The discussion has mainly been indexed in terms of AI model capabilities and computational efficiencies. Let’s now add to this comparison in terms of AI safety, with real world data.
We include from China DeepSeek R1 and Qwen 2.5 Max as they’re getting the most coverage right now. There are lots of models in the US, but we report here the leading recent ones from OpenAI (O1 Preview), Amazon (Nova Pro) & Anthropic (Haiku) – although do also take note of the lacking safety of Gemini 2.0 Flash, reported here.
In the charts produced below, red indicates lower AI safety. Each cell represents the weakness to a family of jailbreak attacks (the x axis) with respect to a specific harm category (the y axis). All models are running in the provider’s own cloud inference environment.
AI Safety of Chinese Models
Looking at DeepSeek R1 first we see that, across the board the model will produce harmful content with very poor resiliency to any of the attacks made against it. Whilst it is a very capable model, it is lacking in safety and security.
Turning now to the latest model, Alibaba’s Qwen 2.5 Max.
This model also lacks in safety and security – harmful content is produced across all harm categories - however it is different to DeepSeek R1 in how it does this.

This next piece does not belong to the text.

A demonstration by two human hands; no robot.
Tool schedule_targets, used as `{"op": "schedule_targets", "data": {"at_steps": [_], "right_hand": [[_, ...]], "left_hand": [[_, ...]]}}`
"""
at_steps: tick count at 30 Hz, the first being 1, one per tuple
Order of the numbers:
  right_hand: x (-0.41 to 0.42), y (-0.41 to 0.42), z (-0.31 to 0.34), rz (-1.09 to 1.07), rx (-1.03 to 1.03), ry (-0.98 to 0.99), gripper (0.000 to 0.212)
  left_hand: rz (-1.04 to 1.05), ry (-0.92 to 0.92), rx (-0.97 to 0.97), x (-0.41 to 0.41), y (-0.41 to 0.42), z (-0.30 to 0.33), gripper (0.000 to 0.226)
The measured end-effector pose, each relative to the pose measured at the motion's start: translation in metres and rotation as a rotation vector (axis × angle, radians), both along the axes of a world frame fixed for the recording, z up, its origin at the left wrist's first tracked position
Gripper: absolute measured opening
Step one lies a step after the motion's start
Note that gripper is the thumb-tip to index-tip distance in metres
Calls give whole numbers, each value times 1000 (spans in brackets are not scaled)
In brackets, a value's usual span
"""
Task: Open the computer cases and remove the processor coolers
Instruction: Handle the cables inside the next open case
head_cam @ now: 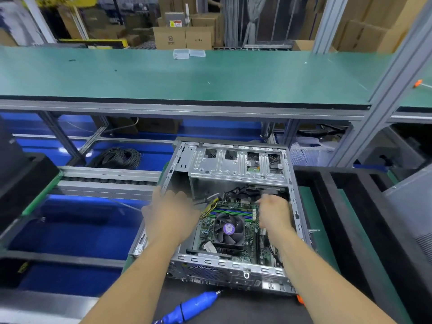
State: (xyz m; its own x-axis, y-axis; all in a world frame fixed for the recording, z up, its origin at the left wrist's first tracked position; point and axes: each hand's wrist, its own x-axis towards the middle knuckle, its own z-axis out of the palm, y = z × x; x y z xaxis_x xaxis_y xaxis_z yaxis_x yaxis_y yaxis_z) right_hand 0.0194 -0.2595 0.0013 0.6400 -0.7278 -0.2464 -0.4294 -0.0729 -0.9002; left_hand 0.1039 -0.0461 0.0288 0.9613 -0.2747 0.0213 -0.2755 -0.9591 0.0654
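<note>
An open computer case [233, 267] lies on its side in front of me, its motherboard showing. The processor cooler [228, 230], a black fan with a purple label on a finned block, sits in the middle of the board. My left hand [169, 213] reaches into the case's left part, fingers over the left wall and the yellow and black cables. My right hand [273, 210] is inside the case at the right, above the cooler, its fingers curled near the cables under the drive cage. Blur hides whether it holds anything.
A blue electric screwdriver [191, 307] lies on the black mat just in front of the case. A metal drive cage [236, 162] spans the case's far half. A green shelf [187, 76] runs overhead. Coiled black cable [117, 157] lies at the left; black foam trays [350, 206] stand at the right.
</note>
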Motion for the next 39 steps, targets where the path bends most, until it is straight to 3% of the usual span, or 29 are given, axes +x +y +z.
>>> {"op": "schedule_targets", "data": {"at_steps": [2,5,11,18,22,25,28,32,35,39], "right_hand": [[-3,14,-4,114,-118,33,33],[-7,0,2,71,-81,2,37],[-15,-3,-1,324,-412,189,33],[-3,-11,7,306,-599,177,36],[-4,-3,-4,646,-723,344,4],[-2,-5,-11,855,-717,387,44],[3,-11,-16,663,-501,320,53],[15,-26,-23,314,-236,352,33],[26,-32,-27,347,-364,430,22],[45,-32,-39,429,-508,489,29]], "left_hand": [[-2,11,11,2,-1,1,48],[-1,4,3,-2,1,1,49],[-6,2,6,-5,1,2,48],[44,2,32,-20,5,0,43],[-277,-148,183,-6,-16,-2,40],[-378,45,165,8,-45,-4,34],[-398,148,122,22,-69,-5,29],[-460,278,94,48,-83,-8,34],[-482,361,188,56,-88,-15,50],[-498,172,246,48,-98,-33,35]]}}
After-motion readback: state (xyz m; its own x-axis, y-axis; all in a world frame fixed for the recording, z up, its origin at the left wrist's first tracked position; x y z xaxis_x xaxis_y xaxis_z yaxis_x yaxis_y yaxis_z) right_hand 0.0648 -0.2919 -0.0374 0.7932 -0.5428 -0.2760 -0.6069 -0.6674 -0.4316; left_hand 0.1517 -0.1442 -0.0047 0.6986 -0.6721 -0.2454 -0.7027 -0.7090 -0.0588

Rather than having weaknesses across all the attacks, Qwen 2.5 Max has vulnerabilities to specific areas in which it fails. This perhaps reflects the more mature nature of Alibaba as an organization with defences likely built into the inference flow of Alibaba Cloud as well as the model.
Still, even with these defences, the model will produce a significant amount of harmful content across all harm categories. It is just different in how this happens.
AI Safety of US Models
For the US models we look at OpenAI O1 Preview, Amazon Nova Pro and Anthropic Haiku. For simplicity of reading, we present all three charts together here:
OpenAI O1
Amazon Nova Pro
Anthropic Haiku
The picture of these three select US models seems very different to those of the Chinese models. Even with the defences that Qwen has in place in Alibaba Cloud, leading models from Amazon, Anthropic and OpenAI have much more robust defences in place.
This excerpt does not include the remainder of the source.